= Humfrey Dyson =

London scrivener and notary

Humfrey Dyson (c. 1582–1633) was a London scrivener and notary, and notable early book collector in England. He was the son of, Christopher Dyson, a wax-chandler of the parish of St Alban in central London. Humfrey himself may also have been a member of the wax-chandlers' company. Some accounts also identify him as a clerk of the Parliament of his day, though this is subject to doubt.

Dyson is remembered as an early book collector, catering to the emerging market for political and historical information. His notebooks for 1610–1630 furnish a rare source for the study of tracts and books, and pricing in the book trade of that period.

His collecting was focused on plays, tracts, broadsides, and proclamations. In 1618 he published, in folio, A Book containing all such Proclamations as were published during the Raigne of the late Queene Elizabeth.

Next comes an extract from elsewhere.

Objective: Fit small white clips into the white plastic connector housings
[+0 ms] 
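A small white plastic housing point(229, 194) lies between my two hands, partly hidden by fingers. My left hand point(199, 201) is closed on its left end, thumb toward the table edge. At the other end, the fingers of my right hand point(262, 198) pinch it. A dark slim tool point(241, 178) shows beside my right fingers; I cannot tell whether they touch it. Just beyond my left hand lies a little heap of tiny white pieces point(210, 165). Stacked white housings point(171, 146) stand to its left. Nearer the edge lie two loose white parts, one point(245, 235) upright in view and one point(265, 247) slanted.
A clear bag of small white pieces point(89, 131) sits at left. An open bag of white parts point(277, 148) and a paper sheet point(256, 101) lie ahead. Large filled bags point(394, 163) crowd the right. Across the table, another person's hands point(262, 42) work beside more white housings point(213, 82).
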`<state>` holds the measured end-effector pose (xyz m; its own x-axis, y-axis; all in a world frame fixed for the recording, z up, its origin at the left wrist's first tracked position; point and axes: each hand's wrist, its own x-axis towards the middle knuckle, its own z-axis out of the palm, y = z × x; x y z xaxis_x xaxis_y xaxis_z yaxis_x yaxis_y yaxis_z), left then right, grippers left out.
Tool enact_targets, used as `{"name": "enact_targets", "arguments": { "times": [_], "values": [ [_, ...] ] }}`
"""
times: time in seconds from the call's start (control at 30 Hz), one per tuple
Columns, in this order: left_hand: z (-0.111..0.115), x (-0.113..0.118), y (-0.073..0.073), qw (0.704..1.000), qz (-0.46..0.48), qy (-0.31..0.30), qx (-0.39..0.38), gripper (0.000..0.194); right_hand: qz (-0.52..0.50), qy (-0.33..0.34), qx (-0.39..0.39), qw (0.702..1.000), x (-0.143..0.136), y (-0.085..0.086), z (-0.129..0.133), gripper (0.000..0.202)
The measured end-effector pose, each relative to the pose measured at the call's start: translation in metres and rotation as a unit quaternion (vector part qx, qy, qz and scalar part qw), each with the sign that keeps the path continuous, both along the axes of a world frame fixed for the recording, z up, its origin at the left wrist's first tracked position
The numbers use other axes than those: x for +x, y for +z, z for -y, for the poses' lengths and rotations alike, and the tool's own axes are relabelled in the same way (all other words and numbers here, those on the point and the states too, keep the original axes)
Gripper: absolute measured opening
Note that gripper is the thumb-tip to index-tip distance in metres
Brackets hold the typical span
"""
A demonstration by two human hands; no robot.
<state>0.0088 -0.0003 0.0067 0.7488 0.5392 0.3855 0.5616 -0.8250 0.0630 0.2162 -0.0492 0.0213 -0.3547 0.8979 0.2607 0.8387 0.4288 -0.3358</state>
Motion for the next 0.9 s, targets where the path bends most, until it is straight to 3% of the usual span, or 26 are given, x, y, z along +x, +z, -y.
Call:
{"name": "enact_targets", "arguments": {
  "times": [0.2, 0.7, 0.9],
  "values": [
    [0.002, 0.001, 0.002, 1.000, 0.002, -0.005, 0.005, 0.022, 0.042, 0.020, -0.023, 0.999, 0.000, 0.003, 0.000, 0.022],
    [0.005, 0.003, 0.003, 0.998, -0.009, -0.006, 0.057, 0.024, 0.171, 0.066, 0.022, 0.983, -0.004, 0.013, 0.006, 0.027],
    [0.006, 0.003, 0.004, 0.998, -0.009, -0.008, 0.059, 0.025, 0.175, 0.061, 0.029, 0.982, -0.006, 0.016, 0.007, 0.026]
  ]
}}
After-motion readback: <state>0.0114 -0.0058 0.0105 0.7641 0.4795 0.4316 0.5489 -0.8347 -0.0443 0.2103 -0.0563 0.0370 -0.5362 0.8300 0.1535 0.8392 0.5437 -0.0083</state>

He wrote out the will of Henry Condell (13 December 1627), and also witnessed the will and codicil which Nicholas Tooley, the actor in Shakespeare's company, made on 3 June 1623. His association with these two notarial acts have suggested Dyson may have had links to William Shakespeare’s circle. His father's will, of 1608, refers to two daughters, Humfrey's sisters, respectively named Judith and Susanna. These happen to be also the names Shakespeare gave to two of his own daughters (Judith Quiney, twin sister of Hamnet Shakespeare, and Susanna Hall). The Dyson household, in Wood Street, was not far from Silver Street, where Shakespeare was lodging in 1604. He was buried on 18 January 1632/3 at St Olave Old Jewry, London.

== Manuscripts ==
- Dyson, Humfrey. "Catalogue of all such Bookes touching as well the State Ecclesiastical as Temporall of the Realme of England." MS 117, Codrington Library, All Soul’s College, Oxford.